Ao modelar o estúdio como uma empresa, Whitaker e Kräussl estimam um ROI anual de 8,2%, mas lembram que esse número oculta uma estrutura de risco comparável à de startups de tecnologia: muito investimento antecipado, retornos tardios e alto grau de incerteza.
Da arte à inovação
O estudo dialoga com teorias de inovação e capital humano, aproximando o artista de um cientista em laboratório. Ambos operam sob o princípio da descoberta pelo fazer — aquilo que a economista Saras Sarasvathy chamou de effectuation: criar sem saber exatamente o resultado.
Essa analogia estende a discussão para além da arte. O modelo poderia ser aplicado a pesquisa científica, design, música e até inteligência artificial, onde o valor também é produzido ex ante e monetizado ex post.
O que muda para o mercado
A principal consequência desse novo paradigma é ética e estrutural: se o artista é um investidor, deveria reter parte do valor futuro de suas obras. Whitaker e Kräussl retomam a ideia de “equidade fracionária”, já explorada por eles em 2020: o artista manteria, por contrato, uma pequena porcentagem sobre futuras revendas — criando uma renda recorrente e corrigindo o desequilíbrio entre criador e especulador.
Essa lógica já inspira experimentos recentes com NFTs, smart contracts e plataformas de revenda justa, reaproximando economia e criatividade.
Reflexos no Brasil e América Latina
A leitura desse estudo é particularmente relevante num mercado como o latino-americano, onde a precariedade do trabalho artístico se mistura a um ecossistema de galerias subcapitalizadas. A noção do artista como empreendedor de risco — e não mero produtor de bens simbólicos — pode servir de base para políticas de fomento mais realistas, que reconheçam a natureza de investimento da prática artística.
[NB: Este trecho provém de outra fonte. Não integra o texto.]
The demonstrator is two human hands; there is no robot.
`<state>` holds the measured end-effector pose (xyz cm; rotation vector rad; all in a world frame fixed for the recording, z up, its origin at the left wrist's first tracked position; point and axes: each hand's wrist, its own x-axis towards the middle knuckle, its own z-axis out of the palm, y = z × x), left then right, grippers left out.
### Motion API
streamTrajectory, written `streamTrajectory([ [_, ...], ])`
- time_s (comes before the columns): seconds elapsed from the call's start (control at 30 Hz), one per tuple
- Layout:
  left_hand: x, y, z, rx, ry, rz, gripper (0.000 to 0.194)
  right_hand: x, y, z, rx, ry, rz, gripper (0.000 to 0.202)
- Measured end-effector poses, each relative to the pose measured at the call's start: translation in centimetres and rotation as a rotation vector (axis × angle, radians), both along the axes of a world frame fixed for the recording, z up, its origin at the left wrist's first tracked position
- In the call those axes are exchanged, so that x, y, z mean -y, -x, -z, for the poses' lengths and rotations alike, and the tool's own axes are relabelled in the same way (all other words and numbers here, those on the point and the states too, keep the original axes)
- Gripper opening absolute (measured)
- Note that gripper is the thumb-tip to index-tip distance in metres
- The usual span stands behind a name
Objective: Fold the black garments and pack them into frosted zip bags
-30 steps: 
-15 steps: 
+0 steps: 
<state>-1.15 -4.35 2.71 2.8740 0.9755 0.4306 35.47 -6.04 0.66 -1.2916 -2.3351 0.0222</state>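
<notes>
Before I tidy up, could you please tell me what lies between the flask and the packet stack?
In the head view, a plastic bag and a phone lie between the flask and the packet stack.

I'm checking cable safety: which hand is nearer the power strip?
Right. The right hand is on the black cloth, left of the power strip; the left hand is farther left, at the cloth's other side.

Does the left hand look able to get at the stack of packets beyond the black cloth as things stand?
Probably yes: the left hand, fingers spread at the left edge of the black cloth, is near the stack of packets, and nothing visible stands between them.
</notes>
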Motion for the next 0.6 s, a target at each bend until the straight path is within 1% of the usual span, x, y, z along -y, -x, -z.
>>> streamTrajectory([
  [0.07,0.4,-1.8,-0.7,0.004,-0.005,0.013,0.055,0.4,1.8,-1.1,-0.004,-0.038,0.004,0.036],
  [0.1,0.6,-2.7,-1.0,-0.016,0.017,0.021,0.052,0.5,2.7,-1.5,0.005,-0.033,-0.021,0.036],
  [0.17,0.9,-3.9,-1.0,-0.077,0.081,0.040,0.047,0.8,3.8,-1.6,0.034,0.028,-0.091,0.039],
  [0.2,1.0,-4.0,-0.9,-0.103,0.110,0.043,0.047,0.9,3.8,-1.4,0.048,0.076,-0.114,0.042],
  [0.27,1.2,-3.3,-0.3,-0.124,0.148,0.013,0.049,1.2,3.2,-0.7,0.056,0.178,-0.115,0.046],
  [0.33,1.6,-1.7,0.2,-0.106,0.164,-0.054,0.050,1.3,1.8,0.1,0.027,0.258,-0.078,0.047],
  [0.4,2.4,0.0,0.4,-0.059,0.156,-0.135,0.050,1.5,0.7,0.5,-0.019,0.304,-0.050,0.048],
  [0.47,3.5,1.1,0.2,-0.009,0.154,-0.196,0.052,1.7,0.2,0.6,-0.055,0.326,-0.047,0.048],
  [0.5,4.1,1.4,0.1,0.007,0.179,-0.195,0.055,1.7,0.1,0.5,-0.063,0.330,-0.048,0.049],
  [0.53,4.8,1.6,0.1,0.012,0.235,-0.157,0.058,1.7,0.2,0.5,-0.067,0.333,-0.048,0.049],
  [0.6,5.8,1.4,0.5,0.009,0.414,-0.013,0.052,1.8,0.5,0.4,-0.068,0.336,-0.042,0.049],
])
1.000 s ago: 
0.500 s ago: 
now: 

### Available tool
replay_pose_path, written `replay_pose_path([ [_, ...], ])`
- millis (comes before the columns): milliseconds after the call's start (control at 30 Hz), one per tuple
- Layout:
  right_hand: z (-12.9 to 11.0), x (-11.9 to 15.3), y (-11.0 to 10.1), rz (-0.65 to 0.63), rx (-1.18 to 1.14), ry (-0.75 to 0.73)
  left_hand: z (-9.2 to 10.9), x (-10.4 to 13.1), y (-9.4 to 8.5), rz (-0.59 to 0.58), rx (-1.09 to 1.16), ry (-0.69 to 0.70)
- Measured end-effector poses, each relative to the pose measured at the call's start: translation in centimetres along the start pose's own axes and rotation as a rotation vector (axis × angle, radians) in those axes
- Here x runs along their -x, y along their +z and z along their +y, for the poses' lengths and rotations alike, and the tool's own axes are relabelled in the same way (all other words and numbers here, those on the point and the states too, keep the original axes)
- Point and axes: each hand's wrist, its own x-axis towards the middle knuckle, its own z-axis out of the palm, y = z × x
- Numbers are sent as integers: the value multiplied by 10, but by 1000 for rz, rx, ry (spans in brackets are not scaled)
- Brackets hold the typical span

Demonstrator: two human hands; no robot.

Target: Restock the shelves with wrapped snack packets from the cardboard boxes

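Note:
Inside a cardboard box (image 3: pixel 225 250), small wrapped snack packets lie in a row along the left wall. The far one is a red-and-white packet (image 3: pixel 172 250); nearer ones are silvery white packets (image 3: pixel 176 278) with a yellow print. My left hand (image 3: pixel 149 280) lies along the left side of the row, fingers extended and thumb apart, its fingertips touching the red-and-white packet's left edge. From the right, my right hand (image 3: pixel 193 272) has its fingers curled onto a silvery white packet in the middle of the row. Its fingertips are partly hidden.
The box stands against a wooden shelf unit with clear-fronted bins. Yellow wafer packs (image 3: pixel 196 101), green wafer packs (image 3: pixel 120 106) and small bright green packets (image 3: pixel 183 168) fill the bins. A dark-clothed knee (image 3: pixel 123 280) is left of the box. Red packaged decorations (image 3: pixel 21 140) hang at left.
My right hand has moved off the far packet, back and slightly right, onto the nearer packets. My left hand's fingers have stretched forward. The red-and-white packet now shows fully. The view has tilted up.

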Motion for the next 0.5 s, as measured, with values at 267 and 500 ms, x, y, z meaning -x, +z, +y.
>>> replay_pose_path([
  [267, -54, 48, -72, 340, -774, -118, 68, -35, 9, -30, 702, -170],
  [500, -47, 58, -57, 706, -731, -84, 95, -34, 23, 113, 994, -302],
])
Programas de coprodução, fundos de pesquisa e incentivos fiscais poderiam tratar o estúdio como unidade produtiva — tal como startups culturais ou empresas de design já fazem.
Conclusão
The Real Value of Art propõe uma virada epistemológica: sair da lógica de preço e abraçar a lógica de valor, onde o ato criativo é o núcleo do investimento.
Frank Stella, com suas perdas e glórias, torna-se um caso-modelo de como a arte é, antes de tudo, uma forma radical de empreendedorismo intelectual.
Fontes
Whitaker, A. & Kräussl, R. (2025). The Real Value of Art: Investment Returns Using Costs of Production. SSRN, 9 de junho de 2025.
Guberman, S. (1995). Frank Stella: An Illustrated Biography. Rizzoli.
Castelli Gallery Archives, Smithsonian Institution.